While the hot and dry summer conditions were responsible for much of the devastation, some of these blazes were not accidents, but deliberately lit. One of these was at Churchill, about 160 kilometres southeast of Melbourne in the La Trobe Valley, which resulted in eleven deaths. Within the space of a week, detectives had found signs that the fire was not natural, reports of a strange man in the area just before things broke out, and an abandoned car. With this information, the police then swiftly arrested Brendan Sokaluk, a 39 year old local with a reputation as being ‘not all there.’
Sokaluk didn’t do much to deny that he wasn’t present at the time everything ignited and instead tried to blame the fire on a stray cigarette; an account that quickly disintegrated on further interrogation. More concerning than the garbled narrative, however, were reports of his anti-social nature and his past as a Victorian Country Fire Authority (CFA) trainee. (This is Victoria’s volunteer fire service.) With this information, Sokaluk’s involvement in the Churchill fire started looking less like an accident and more like the work of a typical firefighter arsonist.

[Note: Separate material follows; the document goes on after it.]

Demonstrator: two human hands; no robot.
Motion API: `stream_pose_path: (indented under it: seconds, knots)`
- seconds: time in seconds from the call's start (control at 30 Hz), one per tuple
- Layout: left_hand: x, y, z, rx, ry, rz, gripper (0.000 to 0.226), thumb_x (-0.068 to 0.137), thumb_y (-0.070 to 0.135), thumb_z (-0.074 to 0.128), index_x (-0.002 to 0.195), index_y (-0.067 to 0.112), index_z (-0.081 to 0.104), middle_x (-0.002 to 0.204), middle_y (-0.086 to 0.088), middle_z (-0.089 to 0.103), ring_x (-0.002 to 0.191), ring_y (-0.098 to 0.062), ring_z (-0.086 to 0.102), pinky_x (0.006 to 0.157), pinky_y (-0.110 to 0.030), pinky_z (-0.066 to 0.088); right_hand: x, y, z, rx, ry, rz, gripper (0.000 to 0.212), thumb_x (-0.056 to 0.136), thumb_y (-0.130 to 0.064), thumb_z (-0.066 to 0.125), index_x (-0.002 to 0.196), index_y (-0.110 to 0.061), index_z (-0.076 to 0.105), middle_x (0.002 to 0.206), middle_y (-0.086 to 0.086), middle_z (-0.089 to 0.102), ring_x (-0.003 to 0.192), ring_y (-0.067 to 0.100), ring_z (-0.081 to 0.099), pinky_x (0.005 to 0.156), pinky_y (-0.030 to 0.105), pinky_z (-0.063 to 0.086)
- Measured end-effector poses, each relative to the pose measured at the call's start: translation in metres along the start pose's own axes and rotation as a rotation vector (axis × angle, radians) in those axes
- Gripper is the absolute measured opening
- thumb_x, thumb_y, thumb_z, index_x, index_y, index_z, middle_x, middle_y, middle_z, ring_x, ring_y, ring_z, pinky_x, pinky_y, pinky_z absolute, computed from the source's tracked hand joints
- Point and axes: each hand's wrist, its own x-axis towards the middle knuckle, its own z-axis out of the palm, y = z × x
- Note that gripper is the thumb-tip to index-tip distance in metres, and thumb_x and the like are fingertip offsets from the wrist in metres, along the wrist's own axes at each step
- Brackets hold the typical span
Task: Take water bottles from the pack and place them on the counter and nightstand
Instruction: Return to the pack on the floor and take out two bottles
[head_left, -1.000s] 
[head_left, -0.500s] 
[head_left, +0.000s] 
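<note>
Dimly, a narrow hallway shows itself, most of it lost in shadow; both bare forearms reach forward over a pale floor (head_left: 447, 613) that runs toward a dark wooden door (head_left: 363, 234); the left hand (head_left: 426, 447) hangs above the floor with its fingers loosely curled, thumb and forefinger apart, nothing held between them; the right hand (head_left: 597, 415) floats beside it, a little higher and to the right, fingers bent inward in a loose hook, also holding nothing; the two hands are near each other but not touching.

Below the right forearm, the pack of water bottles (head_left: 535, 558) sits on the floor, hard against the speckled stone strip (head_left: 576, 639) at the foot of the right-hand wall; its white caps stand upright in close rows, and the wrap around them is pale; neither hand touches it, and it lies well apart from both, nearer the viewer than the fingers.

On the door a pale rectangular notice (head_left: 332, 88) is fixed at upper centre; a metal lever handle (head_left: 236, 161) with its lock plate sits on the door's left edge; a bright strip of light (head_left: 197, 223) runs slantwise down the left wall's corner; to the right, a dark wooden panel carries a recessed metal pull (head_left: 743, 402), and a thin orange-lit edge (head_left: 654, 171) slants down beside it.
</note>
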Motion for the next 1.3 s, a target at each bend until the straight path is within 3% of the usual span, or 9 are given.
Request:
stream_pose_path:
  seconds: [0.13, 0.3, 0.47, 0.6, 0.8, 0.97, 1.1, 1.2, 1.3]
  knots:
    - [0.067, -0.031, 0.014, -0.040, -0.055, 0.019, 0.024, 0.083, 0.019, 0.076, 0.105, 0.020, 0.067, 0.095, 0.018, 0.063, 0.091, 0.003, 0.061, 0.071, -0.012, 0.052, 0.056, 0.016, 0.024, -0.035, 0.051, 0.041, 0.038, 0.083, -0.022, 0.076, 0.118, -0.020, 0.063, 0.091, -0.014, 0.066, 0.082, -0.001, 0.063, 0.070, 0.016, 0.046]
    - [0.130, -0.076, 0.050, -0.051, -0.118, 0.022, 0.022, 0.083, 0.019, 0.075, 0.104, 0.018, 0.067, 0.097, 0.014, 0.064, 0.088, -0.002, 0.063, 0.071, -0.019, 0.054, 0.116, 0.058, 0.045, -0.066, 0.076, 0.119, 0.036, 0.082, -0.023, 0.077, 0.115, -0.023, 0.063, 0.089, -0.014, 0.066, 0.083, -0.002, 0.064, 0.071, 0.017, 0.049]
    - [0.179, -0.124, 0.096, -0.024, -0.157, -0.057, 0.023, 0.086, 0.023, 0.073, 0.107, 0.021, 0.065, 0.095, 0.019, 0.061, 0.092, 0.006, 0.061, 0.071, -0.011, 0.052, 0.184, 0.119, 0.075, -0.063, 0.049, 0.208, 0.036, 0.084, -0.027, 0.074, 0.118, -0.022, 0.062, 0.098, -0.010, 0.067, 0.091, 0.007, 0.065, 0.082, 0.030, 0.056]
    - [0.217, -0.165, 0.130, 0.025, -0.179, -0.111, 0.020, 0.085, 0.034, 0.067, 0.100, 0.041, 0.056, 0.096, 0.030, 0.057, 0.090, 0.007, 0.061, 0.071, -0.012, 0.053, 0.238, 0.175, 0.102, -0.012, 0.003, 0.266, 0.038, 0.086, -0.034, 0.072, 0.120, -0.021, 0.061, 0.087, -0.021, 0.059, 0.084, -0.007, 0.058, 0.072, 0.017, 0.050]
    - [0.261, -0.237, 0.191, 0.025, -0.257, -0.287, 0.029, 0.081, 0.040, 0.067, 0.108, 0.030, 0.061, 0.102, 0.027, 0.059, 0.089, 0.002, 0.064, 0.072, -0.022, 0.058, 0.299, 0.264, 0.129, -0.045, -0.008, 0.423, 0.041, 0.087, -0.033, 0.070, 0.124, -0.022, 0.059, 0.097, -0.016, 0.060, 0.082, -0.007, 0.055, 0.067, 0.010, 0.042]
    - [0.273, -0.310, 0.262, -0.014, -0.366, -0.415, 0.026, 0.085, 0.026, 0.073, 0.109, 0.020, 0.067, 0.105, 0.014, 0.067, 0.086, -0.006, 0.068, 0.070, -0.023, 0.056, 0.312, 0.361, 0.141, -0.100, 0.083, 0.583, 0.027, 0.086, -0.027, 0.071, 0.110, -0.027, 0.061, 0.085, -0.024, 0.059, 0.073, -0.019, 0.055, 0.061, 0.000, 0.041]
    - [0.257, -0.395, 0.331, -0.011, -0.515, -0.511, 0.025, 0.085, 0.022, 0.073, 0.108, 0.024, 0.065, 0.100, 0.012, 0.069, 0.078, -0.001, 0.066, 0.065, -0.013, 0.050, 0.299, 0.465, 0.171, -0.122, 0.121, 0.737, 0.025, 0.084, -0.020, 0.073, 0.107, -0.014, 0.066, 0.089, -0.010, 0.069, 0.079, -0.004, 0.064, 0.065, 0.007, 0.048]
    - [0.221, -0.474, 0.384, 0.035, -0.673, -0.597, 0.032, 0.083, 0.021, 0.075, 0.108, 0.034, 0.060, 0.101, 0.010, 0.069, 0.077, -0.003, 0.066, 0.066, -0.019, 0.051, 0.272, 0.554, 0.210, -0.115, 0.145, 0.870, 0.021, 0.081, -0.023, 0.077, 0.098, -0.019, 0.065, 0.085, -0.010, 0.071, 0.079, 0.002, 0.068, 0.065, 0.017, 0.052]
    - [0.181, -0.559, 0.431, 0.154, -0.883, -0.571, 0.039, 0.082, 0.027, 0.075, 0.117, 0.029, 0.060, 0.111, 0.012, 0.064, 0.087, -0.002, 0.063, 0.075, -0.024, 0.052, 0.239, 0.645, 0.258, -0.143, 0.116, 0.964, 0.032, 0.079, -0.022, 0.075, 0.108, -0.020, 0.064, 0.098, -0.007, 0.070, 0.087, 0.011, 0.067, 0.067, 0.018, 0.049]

In The Arsonist: Mind on Fire, Chloe Hooper sets out to explore the devastation the fires caused to the community; and the trial of Sokaluk, who was eventually convicted of the crime. She carries this out in three parts: The Detectives, The Lawyers, and The Courtroom. It’s a very linear narrative, and it carries very well. The unfurling of the events of Black Saturday are highly evocative, and I personally found them uncomfortable to read through. However, the arrest and the interrogation into the character of Brendan Sokaluk, while equally thorough, is rather more detached. This is ultimately a good thing, as there were two narratives about Sokaluk’s nature running concurrently throughout the trial—was he a cunning sociopath? Or was he more of a naïve misfit, whose behaviours were shaped, in part, by the people around him?
Unfortunately, the police mostly only saw one view of him: his lying and lack of remorse made him come across as sociopathic. But his lawyers, who noticed that he had undiagnosed autism and a possible intellectual disability, couldn’t assign the same cold-hearted deliberate motives to his actions that the police did. It’s very difficult to reconcile the two views, and Hooper does not come down with a strong opinion for either side.
While the courts saw fit to sentence him to 17 years, there’s no neat ending here with regards to exactly how culpable Sokaluk was for his actions—I’m not even sure the man knows himself. Nor can we really calculate the collective responsibility the rest of society carries for the events of Black Saturday.
The subject of The Arsonist is very uncomfortable at times so I wouldn’t say this book is always an enjoyable read. But it’s terrifically well put together, broad in scope for a book based on the trial of a single man, and full of empathy for those affected by the devastation. I recommend it, but I’d say make yourself comfortable before cracking it open.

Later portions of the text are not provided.